What to do: Please output the section of the listing below that opens with the line containing "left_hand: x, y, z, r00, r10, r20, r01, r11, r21" and closes with the line containing "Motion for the", exactly and with nothing else.

════════════════

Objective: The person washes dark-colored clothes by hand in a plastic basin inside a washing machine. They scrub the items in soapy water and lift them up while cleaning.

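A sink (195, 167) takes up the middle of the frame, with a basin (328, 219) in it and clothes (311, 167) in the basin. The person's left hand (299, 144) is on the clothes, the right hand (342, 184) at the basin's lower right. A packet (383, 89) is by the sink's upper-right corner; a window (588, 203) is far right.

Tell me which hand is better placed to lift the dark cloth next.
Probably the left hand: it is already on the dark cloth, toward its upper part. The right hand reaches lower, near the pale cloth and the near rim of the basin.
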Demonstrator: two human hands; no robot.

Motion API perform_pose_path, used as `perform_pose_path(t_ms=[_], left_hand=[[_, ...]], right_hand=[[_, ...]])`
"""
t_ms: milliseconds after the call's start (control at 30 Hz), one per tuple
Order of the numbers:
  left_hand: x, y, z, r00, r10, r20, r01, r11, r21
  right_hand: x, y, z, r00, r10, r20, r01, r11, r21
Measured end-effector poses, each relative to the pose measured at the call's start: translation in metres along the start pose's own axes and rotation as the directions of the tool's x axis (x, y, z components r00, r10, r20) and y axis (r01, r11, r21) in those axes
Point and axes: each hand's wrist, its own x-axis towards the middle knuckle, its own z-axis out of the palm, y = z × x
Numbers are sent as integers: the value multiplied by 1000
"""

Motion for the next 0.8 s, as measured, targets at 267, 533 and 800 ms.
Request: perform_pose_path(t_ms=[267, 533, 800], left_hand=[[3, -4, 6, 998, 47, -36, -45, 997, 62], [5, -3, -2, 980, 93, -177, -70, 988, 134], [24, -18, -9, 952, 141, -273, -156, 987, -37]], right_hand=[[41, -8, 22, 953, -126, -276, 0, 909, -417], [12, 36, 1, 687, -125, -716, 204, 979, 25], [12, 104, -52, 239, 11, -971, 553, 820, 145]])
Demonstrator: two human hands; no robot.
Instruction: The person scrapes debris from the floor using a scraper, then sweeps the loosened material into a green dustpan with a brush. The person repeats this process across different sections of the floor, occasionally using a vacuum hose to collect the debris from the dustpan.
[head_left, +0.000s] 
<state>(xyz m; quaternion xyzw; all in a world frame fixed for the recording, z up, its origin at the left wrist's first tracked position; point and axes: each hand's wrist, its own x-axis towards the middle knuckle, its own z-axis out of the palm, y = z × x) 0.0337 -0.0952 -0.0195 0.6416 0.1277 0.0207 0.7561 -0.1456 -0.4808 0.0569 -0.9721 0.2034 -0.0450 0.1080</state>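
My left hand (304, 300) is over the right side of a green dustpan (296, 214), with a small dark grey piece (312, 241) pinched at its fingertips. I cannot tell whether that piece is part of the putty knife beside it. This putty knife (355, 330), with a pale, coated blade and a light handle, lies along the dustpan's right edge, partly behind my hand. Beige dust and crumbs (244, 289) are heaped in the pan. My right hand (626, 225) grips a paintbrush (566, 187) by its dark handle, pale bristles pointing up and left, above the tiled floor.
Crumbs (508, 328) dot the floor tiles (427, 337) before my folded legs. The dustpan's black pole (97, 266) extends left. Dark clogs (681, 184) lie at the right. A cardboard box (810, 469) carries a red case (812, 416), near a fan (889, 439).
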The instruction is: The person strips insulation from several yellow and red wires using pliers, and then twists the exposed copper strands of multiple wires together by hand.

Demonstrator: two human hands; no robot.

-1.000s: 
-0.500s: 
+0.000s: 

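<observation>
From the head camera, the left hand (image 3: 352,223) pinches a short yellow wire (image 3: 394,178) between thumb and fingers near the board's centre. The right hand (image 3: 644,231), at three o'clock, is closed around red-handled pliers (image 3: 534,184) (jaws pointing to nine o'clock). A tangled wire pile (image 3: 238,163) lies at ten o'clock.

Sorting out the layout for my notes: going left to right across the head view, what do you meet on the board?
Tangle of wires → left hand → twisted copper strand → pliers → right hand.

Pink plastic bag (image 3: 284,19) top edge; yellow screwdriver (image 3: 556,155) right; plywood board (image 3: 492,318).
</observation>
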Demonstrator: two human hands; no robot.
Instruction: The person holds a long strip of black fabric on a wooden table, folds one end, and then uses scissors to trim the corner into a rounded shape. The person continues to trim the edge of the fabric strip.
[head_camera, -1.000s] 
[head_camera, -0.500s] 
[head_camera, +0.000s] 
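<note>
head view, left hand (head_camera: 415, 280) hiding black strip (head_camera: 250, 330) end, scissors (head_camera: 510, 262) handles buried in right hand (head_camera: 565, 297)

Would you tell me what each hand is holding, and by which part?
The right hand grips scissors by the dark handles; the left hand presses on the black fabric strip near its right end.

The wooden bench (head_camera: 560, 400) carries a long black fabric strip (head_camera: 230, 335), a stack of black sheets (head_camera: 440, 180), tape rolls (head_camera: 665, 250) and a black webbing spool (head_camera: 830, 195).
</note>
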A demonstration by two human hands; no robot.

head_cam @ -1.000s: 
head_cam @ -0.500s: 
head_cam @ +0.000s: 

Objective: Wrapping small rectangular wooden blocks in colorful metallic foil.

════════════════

Solution to the exercise:
  left_hand: x, y, z, r00, r10, r20, r01, r11, r21
  right_hand: x, y, z, r00, r10, r20, r01, r11, r21
Measured end-effector poses, each relative to the pose measured at the call's start: translation in metres along the start pose's own axes and rotation as the directions of the tool's x axis (x, y, z components r00, r10, r20) and y axis (r01, r11, r21) in those axes
Point and axes: each hand's wrist, its own x-axis towards the middle knuckle, its own z-axis out of the palm, y = z × x
Numbers are sent as integers: the value multiplied by 1000
"""

Motion for the next 0.8 s, as measured, targets at 267, 533 and 800 ms.

That wraps up the exercise.